■ Goal of the exercise ■
An exact copy of the data is required. No picture may appear in it.

■ Recorded information ■

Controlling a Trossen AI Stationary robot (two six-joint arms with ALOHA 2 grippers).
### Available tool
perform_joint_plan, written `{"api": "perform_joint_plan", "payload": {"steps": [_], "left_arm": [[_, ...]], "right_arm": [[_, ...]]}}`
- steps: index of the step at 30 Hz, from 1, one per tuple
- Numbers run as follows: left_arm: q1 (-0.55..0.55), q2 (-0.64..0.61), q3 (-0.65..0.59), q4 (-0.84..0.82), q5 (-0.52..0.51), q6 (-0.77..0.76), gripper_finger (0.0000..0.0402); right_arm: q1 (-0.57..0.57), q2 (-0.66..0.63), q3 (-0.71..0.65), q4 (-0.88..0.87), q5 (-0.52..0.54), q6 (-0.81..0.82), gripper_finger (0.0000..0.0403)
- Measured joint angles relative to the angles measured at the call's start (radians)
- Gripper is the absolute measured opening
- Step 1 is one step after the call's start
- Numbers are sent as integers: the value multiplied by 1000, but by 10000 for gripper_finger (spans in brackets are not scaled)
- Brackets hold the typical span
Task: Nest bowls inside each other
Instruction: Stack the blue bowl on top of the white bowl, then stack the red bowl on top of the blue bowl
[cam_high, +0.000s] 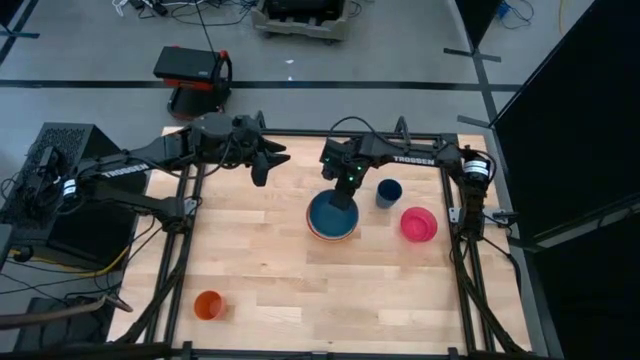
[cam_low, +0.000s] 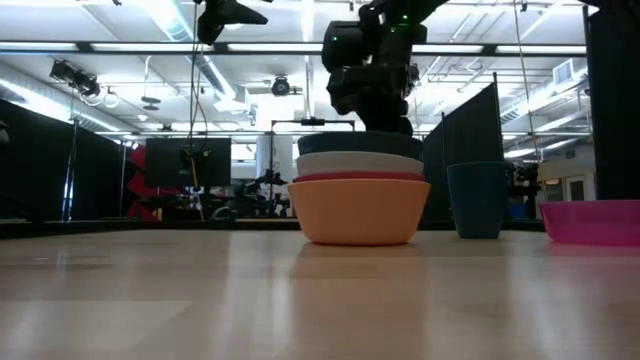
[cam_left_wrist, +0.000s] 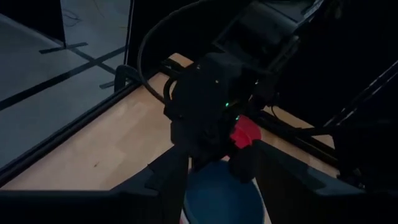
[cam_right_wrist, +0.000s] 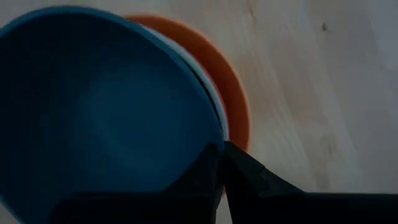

■ Written response ■
Controlling a Trossen AI Stationary robot (two six-joint arms with ALOHA 2 grippers).
### Available tool
perform_joint_plan, written `{"api": "perform_joint_plan", "payload": {"steps": [_], "left_arm": [[_, ...]], "right_arm": [[_, ...]]}}`
- steps: index of the step at 30 Hz, from 1, one per tuple
- Numbers run as follows: left_arm: q1 (-0.55..0.55), q2 (-0.64..0.61), q3 (-0.65..0.59), q4 (-0.84..0.82), q5 (-0.52..0.51), q6 (-0.77..0.76), gripper_finger (0.0000..0.0402); right_arm: q1 (-0.57..0.57), q2 (-0.66..0.63), q3 (-0.71..0.65), q4 (-0.88..0.87), q5 (-0.52..0.54), q6 (-0.81..0.82), gripper_finger (0.0000..0.0403)
- Measured joint angles relative to the angles measured at the call's start (radians)
- Gripper is the absolute measured opening
- Step 1 is one step after the call's start
- Numbers are sent as integers: the value multiplied by 1000, but by 10000 for gripper_finger (spans in brackets are not scaled)
- Brackets hold the typical span
Task: Nest bowls inside each other
Instruction: Stack the blue bowl on top of the white bowl, then stack the red bowl on top of the blue bowl
[cam_high, +0.000s] 
[cam_low, +0.000s] 
[cam_left_wrist, +0.000s] 
[cam_right_wrist, +0.000s] 

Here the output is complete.